Would you please return the data below verbatim, without its pictures?

§ Source material:
= Beginning of Section =

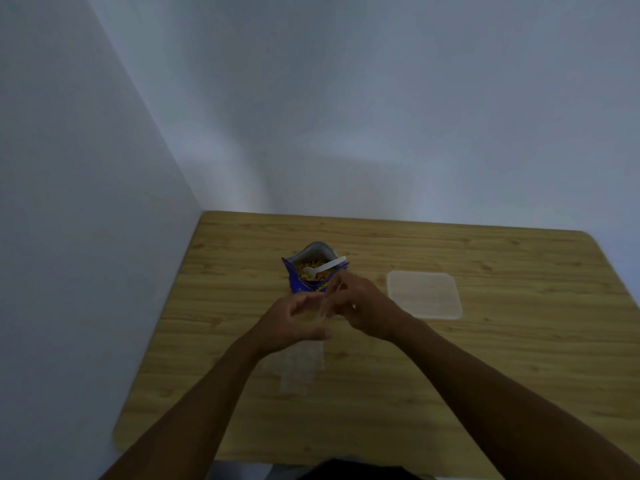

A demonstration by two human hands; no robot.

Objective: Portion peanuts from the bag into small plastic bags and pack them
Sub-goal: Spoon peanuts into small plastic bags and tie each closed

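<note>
We've got both hands meeting over the middle of the table, just on our side of the peanut bag. The small bag is between the left hand and the right hand. It's clear film and blurred, so we only catch a faint edge of it.

Key relation: the peanut bag stands upright right behind the hands, mouth open and facing up, peanuts visible inside. The spoon sits in it, bowl down in the nuts, handle running up and out to the right over the rim. So the handle points to the right hand's side, and the right hand is the nearer one; its fingertips are just beside the bag's front right corner. We judge a short reach forward gets it.

Grip: left fingers curled, thumb tucked in underneath, closed on the small bag's near side. Right fingers are drawn together in a pinch on the film's far side. Looks like we're working the mouth of the small bag apart, nothing in it yet as far as we can tell. Neither hand touches the spoon or the peanut bag.

Spare bags lie flat on the table under the left wrist. The clear lid sits flat, off to the right, apart from everything
</note>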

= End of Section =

§ Result of this task:
A demonstration by two human hands; no robot.

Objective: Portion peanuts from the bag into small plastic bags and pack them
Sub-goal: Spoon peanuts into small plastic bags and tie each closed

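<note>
We've got both hands meeting over the middle of the table, just on our side of the peanut bag. The small bag is between the left hand and the right hand. It's clear film and blurred, so we only catch a faint edge of it.

Key relation: the peanut bag stands upright right behind the hands, mouth open and facing up, peanuts visible inside. The spoon sits in it, bowl down in the nuts, handle running up and out to the right over the rim. So the handle points to the right hand's side, and the right hand is the nearer one; its fingertips are just beside the bag's front right corner. We judge a short reach forward gets it.

Grip: left fingers curled, thumb tucked in underneath, closed on the small bag's near side. Right fingers are drawn together in a pinch on the film's far side. Looks like we're working the mouth of the small bag apart, nothing in it yet as far as we can tell. Neither hand touches the spoon or the peanut bag.

Spare bags lie flat on the table under the left wrist. The clear lid sits flat, off to the right, apart from everything
</note>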

No additional response is needed to complete this exercise.